$I=(2,X)$ and $J=(3,X)$

Question

For $I,J\in\mathbb{Z}[X]$ with $I=(2,X)$ and $J=(3,X)$, why do we have $\{i\cdot j:i\in I,j\in J\}\neq I\cdot J=(6,X)$? And why isn't $\{i\cdot j:i\in I,j\in J\}$ an ideal in $\mathbb{Z}[X]$?

Answer 1

Consider the element $6+X$. If $6+X \in \{ i \cdot j : i \in I,\ j \in J \}$, then there exist $a,b,c,d \in \mathbb{Z}$ such that $$6+X = (2a+bX)(3c+dX) = 6ac+(2ad+3bc)X+bdX^2$$ (There certainly can't be any quadratic or higher terms in the factors since that would force $6+X$ to have degree greater than $2$.)

Comparing coefficients gives $bd=0$, so $b=0$ or $d=0$. If $b=0$ then $2ad=1$, and if $d=0$ then $3bc = 1$; both of these are impossible since $2 \nmid 1$ and $3 \nmid 1$.

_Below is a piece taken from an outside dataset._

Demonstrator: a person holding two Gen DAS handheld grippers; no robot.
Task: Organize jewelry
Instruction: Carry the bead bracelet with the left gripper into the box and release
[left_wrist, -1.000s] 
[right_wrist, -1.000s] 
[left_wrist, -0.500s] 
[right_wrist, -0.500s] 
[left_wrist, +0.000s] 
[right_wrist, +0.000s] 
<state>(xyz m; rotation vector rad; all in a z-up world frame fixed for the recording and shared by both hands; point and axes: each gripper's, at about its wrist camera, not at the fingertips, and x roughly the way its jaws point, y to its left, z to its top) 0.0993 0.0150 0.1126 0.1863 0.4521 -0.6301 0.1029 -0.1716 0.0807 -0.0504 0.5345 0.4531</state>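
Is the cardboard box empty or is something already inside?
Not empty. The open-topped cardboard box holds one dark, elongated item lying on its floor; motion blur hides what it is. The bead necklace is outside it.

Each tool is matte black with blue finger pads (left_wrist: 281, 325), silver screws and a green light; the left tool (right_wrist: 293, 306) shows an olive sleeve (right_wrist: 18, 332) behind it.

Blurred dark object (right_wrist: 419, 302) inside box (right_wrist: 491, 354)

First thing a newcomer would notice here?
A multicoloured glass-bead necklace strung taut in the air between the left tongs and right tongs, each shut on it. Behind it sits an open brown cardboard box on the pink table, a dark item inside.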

However, the fact that $6+X \in (6, X)$ is plain.

This proves that $IJ \ne \{ ij : i \in I,\ j \in J \}$. To see that $\{ ij : i \in I,\ j \in J \}$ is not an ideal, simply note that $6$ and $X$ are both elements but that $6+X$ is not.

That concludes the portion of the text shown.